▶ **Required action**
Only the pictures are dropped. Restate each line below word for word.

▶ **Source data**

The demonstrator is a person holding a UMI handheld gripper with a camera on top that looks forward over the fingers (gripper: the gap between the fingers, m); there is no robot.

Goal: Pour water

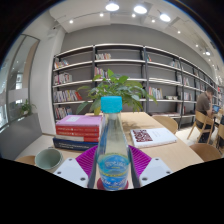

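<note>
- Gripper view: the claw (113,165) holds a clear water bottle (113,150). Both pink pads (86,160) press on the bottle's sides, one at each side, so the bottle sits tight between the fingers.
- The bottle stands straight up. Its long side runs up and down, and its blue cap (111,104) points up to the ceiling. The cap is on.
- The bottle has a blue label (113,170) low down, near the pads.
- Just past the fingers is a light wood tabletop (170,155).
- On the tabletop, off to one side of the bottle, lies a stack of books (78,130). The books are red and purple.
- Near that stack, close to the claw, is a green bowl (49,158).
- On the other side of the bottle lies an open magazine (153,136).
- Behind the bottle stands a big green plant (118,90) with long leaves.
- Far back, tall bookshelves (150,75) with many books run along the wall.
- A person (205,108) sits far off near the shelves, by some wooden chairs (205,125).
- Round lights (140,9) shine on the ceiling.
</note>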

▶ **Solution**
The demonstrator is a person holding a UMI handheld gripper with a camera on top that looks forward over the fingers (gripper: the gap between the fingers, m); there is no robot.

Goal: Pour water


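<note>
- Gripper view: the claw (113,165) holds a clear water bottle (113,150). Both pink pads (86,160) press on the bottle's sides, one at each side, so the bottle sits tight between the fingers.
- The bottle stands straight up. Its long side runs up and down, and its blue cap (111,104) points up to the ceiling. The cap is on.
- The bottle has a blue label (113,170) low down, near the pads.
- Just past the fingers is a light wood tabletop (170,155).
- On the tabletop, off to one side of the bottle, lies a stack of books (78,130). The books are red and purple.
- Near that stack, close to the claw, is a green bowl (49,158).
- On the other side of the bottle lies an open magazine (153,136).
- Behind the bottle stands a big green plant (118,90) with long leaves.
- Far back, tall bookshelves (150,75) with many books run along the wall.
- A person (205,108) sits far off near the shelves, by some wooden chairs (205,125).
- Round lights (140,9) shine on the ceiling.
</note>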

There is nothing else to this exercise.